Without playing the blame game, let’s just say that I could have prevented the huge argument.

A heart check from God? Probably. It really sucks, though. What sucks most is that I haven’t seemed to learn anything from our 12+ years together.

Like the rock band Extreme lamented in the 90s: “Am I ever gonna change?”

~t

 


Picture-Perfect Catholic Couples

I’m sitting here in front of the computer feeling dejected. How did this happen? Probably being confined to bed rest for the past four days hasn’t helped.

But what about the nice family dinner we had tonight? There we go. It’s balanced out now.

No, wait. the picture-perfect Catholic families who I unfriended on Facebook. It’s their fault, attending every parish function in their Sunday finest; praying the Rosary out loud on the living room floor every. Single. Night.

Happily.

Unified.

Yuck.

What I wouldn’t give to have a Catholic wife. One that wouldn’t dismiss images of the crucifix with the wave of a hand: I just don’t understand that, she utters, passing my bloody and pathetic God on the cross. How gross. They should ban those things.

The kids were “christened” in a Shinto shrine. They cannot go through catechism classes at my parish because it’s “too weird.”

Picture-perfect Catholic families: Count your blessings.

Picture-perfect single Catholics: Don’t you dare marry anyone other than a faithful Catholic.

Lukewarm pew-warmers who show up for cultural reasons: Get your heads out of your rectal cavities and get with the program.
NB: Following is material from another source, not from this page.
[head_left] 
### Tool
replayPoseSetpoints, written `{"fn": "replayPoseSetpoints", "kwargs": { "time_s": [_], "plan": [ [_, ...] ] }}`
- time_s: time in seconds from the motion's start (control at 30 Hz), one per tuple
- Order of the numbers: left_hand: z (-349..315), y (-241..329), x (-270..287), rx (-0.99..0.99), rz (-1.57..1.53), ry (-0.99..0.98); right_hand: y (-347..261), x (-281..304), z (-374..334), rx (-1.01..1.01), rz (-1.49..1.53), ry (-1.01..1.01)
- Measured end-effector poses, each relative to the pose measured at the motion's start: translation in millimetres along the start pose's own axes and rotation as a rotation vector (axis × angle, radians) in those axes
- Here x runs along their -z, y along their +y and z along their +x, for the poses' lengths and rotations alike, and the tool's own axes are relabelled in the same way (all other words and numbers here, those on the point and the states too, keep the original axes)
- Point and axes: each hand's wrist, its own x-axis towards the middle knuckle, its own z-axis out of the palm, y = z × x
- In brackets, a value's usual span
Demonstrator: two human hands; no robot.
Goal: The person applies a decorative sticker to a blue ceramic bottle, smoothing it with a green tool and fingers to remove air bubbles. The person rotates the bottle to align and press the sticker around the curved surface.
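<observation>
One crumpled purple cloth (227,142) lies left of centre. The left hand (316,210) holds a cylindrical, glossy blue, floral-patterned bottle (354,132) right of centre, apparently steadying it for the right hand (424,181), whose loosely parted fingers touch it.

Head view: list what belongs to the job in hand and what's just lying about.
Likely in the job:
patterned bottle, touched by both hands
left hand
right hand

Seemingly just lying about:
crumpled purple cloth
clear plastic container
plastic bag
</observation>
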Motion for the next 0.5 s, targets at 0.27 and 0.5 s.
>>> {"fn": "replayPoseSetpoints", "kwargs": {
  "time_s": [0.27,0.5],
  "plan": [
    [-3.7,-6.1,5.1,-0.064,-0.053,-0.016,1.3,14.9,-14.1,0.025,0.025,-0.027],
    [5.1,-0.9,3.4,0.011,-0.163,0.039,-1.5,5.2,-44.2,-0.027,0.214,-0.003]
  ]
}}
There’s more. Lots more.

Don’t end up like Topaz: carrying a full-grown paralyzed woman on my back while trying to survive The Hunger Games. (You’re comparing your wife to a paralyzed deadweight? That’s not very Catholic.)

Shut up and go back inside your glass house.

Oh, back to my introduction.

What about the Xanax I took to make me feel alive like living? That went straight out the window as soon as you caught hell for giving the kids an after-dinner snack. I hate it when she stares me down.

I put up with seven years of people staring me down in that giant Pachinko hall they call Tokyo.

Husbands, don’t yell at your wife and kids to hurry up in the morning as you’re all getting ready for church. Wives, don’t nag at your husbands for taking too long to get ready for church in the morning.

Just be thankful that you share the same faith. The same religion.

And count your lucky stars that you’re not trying to live out that God-awful “Coexist” bumper sticker.